Coaching speech offers its fair share of difficulties, from condensing a script to finding a practice schedule that works for everyone.

Kelly states that the biggest challenge is working with numerous different experience levels and personalities.
“I have to figure out how a person works in order to help them create a character of their own and to be comfortable stepping out of their box, or challenging them to do more than what they already have.”

Coach Chizek finds that student involvement is the hardest part of coaching, since students are very busy, it is challenging to have everyone at rehearsal.

Both Chizek and Kelly agree that the most rewarding part of coaching speech is working with students and watching them grow as performers. Witnessing students develop their own “speech instrument” is a very rewarding experience for a coach.

Students involved in speech find that they are more at ease speaking in front of people. Since it is an extracurricular that pushes participants out of their comfort zones, students become more confident expressing themselves.

“Being able to communicate ideas effectively is a good skill for numerous situations, and speech has taught me how to do so,” ssophomore Daniel McVicker said.

While coaches are busy composing the script and blocking, a different set of challenges arises for performers.
“Knowing all the rules and qualifications to not get disqualified is very difficult,” sophomore Emma Redington said.

“Putting myself out there to be a completely different person than I typically am is my biggest challenge with speech,” junior Taylor Horvatich said.

With the numerous struggles that arise finding the performer within each student, speech is ultimately a gratifying experience.

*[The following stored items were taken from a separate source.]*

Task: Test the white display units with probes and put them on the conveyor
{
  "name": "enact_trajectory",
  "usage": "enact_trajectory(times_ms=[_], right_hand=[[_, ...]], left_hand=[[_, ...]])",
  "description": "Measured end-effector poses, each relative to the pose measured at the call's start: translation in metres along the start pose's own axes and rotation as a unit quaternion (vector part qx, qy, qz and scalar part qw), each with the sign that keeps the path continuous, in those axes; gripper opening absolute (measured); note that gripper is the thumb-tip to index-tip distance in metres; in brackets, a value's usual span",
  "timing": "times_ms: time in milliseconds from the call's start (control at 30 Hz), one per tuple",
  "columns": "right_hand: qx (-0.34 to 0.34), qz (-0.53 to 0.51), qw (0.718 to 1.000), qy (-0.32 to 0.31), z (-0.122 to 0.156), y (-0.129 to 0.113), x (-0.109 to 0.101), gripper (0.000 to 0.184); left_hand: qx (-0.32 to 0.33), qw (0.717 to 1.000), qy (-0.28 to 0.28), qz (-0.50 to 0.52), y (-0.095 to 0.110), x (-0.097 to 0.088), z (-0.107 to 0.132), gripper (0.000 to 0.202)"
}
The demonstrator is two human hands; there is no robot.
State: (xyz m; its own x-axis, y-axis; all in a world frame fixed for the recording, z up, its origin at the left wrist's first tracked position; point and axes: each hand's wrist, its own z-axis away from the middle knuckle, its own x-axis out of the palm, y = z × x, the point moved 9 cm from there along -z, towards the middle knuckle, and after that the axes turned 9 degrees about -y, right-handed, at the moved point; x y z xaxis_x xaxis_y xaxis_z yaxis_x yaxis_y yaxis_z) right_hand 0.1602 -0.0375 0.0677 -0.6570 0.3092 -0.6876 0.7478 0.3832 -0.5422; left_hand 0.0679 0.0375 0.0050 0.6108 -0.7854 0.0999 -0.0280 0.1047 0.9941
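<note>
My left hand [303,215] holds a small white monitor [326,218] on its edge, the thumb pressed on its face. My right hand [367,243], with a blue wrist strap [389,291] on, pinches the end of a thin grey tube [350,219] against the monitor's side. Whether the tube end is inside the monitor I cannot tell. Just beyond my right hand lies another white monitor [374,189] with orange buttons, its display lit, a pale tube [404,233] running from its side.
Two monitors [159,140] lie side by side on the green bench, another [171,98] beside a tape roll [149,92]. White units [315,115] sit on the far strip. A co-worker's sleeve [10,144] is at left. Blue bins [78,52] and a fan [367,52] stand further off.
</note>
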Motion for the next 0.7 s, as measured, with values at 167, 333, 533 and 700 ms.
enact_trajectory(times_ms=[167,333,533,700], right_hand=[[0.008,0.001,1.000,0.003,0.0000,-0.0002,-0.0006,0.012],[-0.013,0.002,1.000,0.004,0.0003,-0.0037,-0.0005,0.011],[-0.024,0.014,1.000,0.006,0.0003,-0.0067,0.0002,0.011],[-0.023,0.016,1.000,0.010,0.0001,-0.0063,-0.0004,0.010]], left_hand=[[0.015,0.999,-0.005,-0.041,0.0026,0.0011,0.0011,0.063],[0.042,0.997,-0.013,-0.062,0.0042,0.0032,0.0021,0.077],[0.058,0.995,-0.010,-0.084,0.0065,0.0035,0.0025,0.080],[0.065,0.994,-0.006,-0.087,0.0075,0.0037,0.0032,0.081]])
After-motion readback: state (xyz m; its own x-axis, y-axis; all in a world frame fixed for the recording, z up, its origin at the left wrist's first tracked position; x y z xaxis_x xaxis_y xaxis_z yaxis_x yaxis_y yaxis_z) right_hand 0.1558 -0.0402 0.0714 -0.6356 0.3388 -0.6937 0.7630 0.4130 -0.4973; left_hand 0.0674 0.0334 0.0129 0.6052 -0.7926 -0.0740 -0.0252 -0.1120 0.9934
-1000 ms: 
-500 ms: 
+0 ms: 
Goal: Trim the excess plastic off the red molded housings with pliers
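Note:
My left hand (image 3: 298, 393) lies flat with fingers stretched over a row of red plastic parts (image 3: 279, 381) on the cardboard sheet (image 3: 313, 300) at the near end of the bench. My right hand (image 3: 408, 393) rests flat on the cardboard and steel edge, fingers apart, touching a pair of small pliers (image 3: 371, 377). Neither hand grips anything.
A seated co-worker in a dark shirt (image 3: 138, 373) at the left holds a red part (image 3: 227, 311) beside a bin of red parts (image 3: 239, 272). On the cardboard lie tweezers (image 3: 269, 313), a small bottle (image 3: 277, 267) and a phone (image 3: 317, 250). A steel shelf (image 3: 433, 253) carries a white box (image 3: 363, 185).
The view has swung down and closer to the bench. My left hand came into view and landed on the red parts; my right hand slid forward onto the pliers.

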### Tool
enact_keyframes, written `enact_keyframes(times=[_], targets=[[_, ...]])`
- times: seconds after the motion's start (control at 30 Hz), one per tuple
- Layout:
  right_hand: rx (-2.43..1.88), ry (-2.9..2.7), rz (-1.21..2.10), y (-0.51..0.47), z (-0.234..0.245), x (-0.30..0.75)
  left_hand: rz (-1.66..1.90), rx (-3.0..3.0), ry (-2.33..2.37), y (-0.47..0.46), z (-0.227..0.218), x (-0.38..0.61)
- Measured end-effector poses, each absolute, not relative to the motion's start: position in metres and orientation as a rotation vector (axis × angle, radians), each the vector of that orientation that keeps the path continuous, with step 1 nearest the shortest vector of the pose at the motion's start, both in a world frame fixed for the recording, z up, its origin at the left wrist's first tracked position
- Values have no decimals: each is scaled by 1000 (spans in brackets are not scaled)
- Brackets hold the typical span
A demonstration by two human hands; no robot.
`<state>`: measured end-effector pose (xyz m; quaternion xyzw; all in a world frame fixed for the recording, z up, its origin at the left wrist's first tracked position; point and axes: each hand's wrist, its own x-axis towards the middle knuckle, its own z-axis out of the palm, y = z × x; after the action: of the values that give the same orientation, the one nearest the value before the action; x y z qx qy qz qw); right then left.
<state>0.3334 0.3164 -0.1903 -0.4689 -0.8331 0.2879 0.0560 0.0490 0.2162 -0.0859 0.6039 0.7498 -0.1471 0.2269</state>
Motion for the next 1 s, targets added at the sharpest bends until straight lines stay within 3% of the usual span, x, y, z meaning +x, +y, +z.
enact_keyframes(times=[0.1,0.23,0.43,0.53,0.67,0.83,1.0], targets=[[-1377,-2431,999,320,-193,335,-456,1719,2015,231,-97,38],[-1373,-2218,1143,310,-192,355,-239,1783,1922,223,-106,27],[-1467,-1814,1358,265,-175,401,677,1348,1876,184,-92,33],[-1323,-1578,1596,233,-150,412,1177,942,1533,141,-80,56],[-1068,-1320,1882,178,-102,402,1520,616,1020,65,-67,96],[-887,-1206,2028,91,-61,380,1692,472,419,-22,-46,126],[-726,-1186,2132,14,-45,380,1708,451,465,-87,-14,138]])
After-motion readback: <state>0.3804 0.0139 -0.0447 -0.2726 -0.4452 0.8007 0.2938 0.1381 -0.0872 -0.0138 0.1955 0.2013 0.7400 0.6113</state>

“It is a great feeling when you finally finish a performance and you see all of your hard work pay off, especially when you get a Division I,” sjunior Jensen Kaufman said.

Cedar Falls has a prosperous speech department, as there is no shortage of students wanting to be involved with the extracurricular. Throughout its history, the team has sent many events to All-State. The speech team is not connected with the drama department, which isn’t a commonality. At Waterloo West, the speech and theater departments are combined, which has its pros and cons.

“I think CF could definitely benefit from a connection of departments, especially since I know a lot of my students struggle to balance both within their schedule. On the other hand, I know Bill Dawson, West High’s coach and director, takes on a lot more than even Ms. Rathe does at CF to accomplish that connection and ease of scheduling. When you have mostly college students coaching speech, like we do, rather than a teacher, you are working with two different sets of schedules, and a teacher’s schedule lines up with a high school student’s much easier,” Kelly said.

Though the connection of departments would have its positives, there may also be some drawbacks.

“I believe the combination would have its benefits, but I also think having them separate gives students more variety in teachers on the topic of drama. Although both departments here are successful, both approach theater in different ways. I think for students, that is a great benefit,” Chizek said.

The speech team encourages students to break out of their shells and release their inner performers. It teaches self-confidence and how to express themselves, which are valuable skills for nearly any situation. Students involved with speech learn many lessons. Arguably, the most substantial is that they can’t be afraid to look silly once in awhile.

“Good performance does not come without making a fool of yourself,” Kelly said.